Contrairement à ce que s’efforce de nous faire accroire le sens courant, un sens que nous devons probablement à une longue tradition chrétienne, les Pharisiens ne sont pas des hypocrites, des perfides, un groupe refermé sur lui-même, desséché, exclusivement préoccupé de la lettre de la loi et en rien de son esprit. Les Pharisiens constituent bien le noyau ardent du judaïsme. Ce sont eux qui lui permirent de survivre à l’implacable répression romaine. Ce sont eux qui l’ont porté jusqu’à nous. Mais ne serait-ce pas précisément ce qui leur est reproché ? J’ose croire que non.

Le judaïsme n’est pas une “religion révélée” au sens où le christianisme et l’islam prétendent l’être. A ce propos, relisez “Morale juive et morale chrétienne” d’Elie Benamozegh.

Le caractère pharisien tient en grande partie à sont attachement non seulement à la tradition écrite mais aussi à la tradition orale. Pour le saisir, il faut l’appréhender d’un point de vue juif en l’opposant aux Sadducéens qui ne voulaient connaître du judaïsme que le texte écrit de la Torah.

Cet attachement à la tradition orale est à l’occasion considéré avec suspicion : la parole est jugée aléatoire, pleine de la subjectivité de ceux qui la véhiculent, tandis que l’écrit à valeur de vérité objective. Une telle attitude définit la “conception religieuse de la révélation”, une attitude à laquelle s’opposent les Pharisiens, contrairement à d’autres courants du judaïsme qui tendent à vouloir séparer un noyau absolu — “révélé” — d’une enveloppe relative, humaine bien trop humaine.

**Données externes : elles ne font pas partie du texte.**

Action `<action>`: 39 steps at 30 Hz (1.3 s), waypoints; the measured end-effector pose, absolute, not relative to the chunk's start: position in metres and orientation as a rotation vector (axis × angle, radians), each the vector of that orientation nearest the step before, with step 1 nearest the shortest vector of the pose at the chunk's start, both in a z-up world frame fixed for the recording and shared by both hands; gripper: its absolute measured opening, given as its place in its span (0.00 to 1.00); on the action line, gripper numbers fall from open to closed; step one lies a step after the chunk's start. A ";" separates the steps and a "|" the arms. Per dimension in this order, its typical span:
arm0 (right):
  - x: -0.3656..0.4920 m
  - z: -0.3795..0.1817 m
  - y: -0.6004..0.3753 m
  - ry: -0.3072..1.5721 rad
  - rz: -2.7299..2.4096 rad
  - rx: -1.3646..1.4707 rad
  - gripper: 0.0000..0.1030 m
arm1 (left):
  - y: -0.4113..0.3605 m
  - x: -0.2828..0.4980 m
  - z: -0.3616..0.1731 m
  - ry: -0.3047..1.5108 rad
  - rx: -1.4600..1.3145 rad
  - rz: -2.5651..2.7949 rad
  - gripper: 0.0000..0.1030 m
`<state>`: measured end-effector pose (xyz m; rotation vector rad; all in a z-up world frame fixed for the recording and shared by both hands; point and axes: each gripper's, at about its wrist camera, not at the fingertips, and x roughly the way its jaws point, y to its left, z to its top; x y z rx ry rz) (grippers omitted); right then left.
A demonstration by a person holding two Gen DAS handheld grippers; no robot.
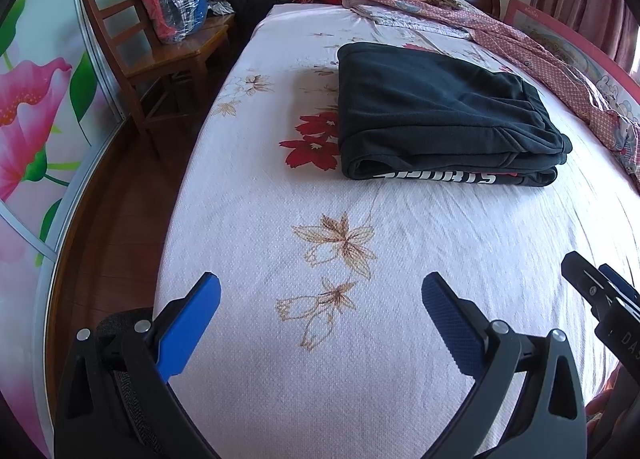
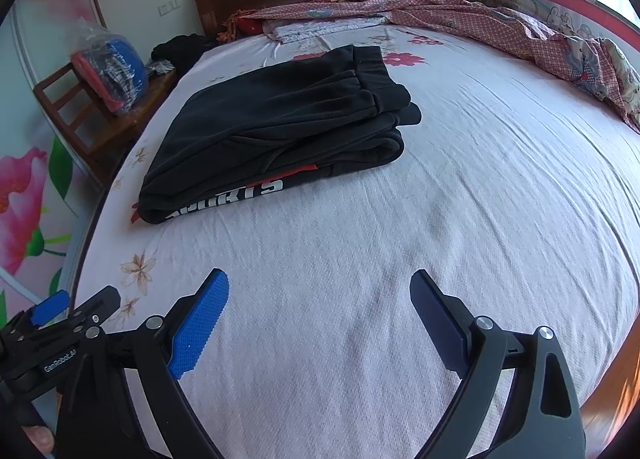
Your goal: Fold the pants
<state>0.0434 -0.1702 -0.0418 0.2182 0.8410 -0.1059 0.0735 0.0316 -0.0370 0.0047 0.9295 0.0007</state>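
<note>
The bed [image 1: 400,339] carries a crumpled patterned quilt [image 2: 500,19] along its far and right edges. The dark pants [image 1: 436,111] lie folded in a stacked bundle mid-bed, nearer the left edge. Left gripper [image 1: 320,299] and right gripper [image 2: 319,295] hang over the near edge, fingers spread wide, grasping nothing, well apart from the pants

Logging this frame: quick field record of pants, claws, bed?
pants: black, folded into a compact stack, white lettering on near edge
surface: floral bed sheet
left claw: open, empty, over sheet, short of the pants
right claw: open, empty, over sheet, short of the pants
contact: neither claw touches the pants
bedside: wooden chair holding bagged clothes
</note>
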 end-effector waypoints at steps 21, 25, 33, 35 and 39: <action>0.042 -0.039 -0.168 0.836 -0.098 0.217 0.89 | 0.032 0.075 -0.036 0.931 0.001 -0.006 0.98; 0.043 -0.039 -0.168 0.837 -0.094 0.217 0.89 | 0.031 0.074 -0.035 0.929 0.021 0.002 0.98; 0.043 -0.040 -0.167 0.839 -0.092 0.216 0.89 | 0.031 0.068 -0.023 0.864 0.025 -0.017 0.98; 0.042 -0.040 -0.166 0.840 -0.088 0.217 0.89 | 0.031 0.067 -0.020 0.855 0.021 -0.032 0.98; 0.040 -0.039 -0.165 0.838 -0.077 0.219 0.89 | 0.034 0.065 -0.013 0.838 -0.007 -0.043 0.98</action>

Principe de base de la doctrine talmudique : la tradition orale et les approfondissements conduits par les sages (hakhamim) ont également statut de “révélation faite à Moïse”, mais une “révélation” qui n’est pas événement historique, pris dans le temps. Le judaïsme n’est pas pour autant un fourre-tout. La loi juive est une construction complexe et rigoureuse à laquelle contribue chaque génération. Et dans cette construction, il n’est rien qui ne soit “révélation”. Mais alors, qu’est-ce qui détermine la loi ? Afin d’espérer répondre à cette question, il faut interroger non pas l’en-haut mais l’ici-bas. Le prophète lui-même, l’homme inspiré par excellence, ne peut légiférer. L’imagination et les sentiments ne doivent en aucun cas participer à l’élaboration de la loi. Maïmonide se fait l’écho des talmudistes, lorsqu’il affirme qu’en la matière il faut s’en remettre aux hakhamim et non aux prophètes. L’autorité confiée aux hakhamim n’interdit aucunement la controverse. La  controverse est une marque de la complexité de la vérité. La communauté (juive) débat ; et si la controverse ne finit pas — il faut tout de même prendre une décision ! —, on fait appel à un tribunal (bet din) qui débat à son tour, puis procède à un vote à la majorité  en cas de désaccord. Suite au vote, l’avis de la minorité n’est pas jeté à la poubelle, il fait partie intégrante de l’analyse théorique d’une question particulière.

 

Une page de Talmud avec structure hiérarchique dont la Michna constitue le noyau. 

 

Plus qu’aucune autre religion, le judaïsme active la fécondité de la controverse, l’énergie de la contradiction. J’ai souvent écrit que le judaïsme active une énergie de centrale nucléaire, une énergie qui tient d’abord au fait qu’il n’est pas une religion révélée stricto sensu. Quel est donc le but ultime de la loi juive ? Elle porte en elle une volonté d’organiser la société et l’expression religieuse ; mais il y a plus : la loi juive vise à soumettre l’homme à un modèle de justice et à lui imposer une conduite soumise à un corpus de principes.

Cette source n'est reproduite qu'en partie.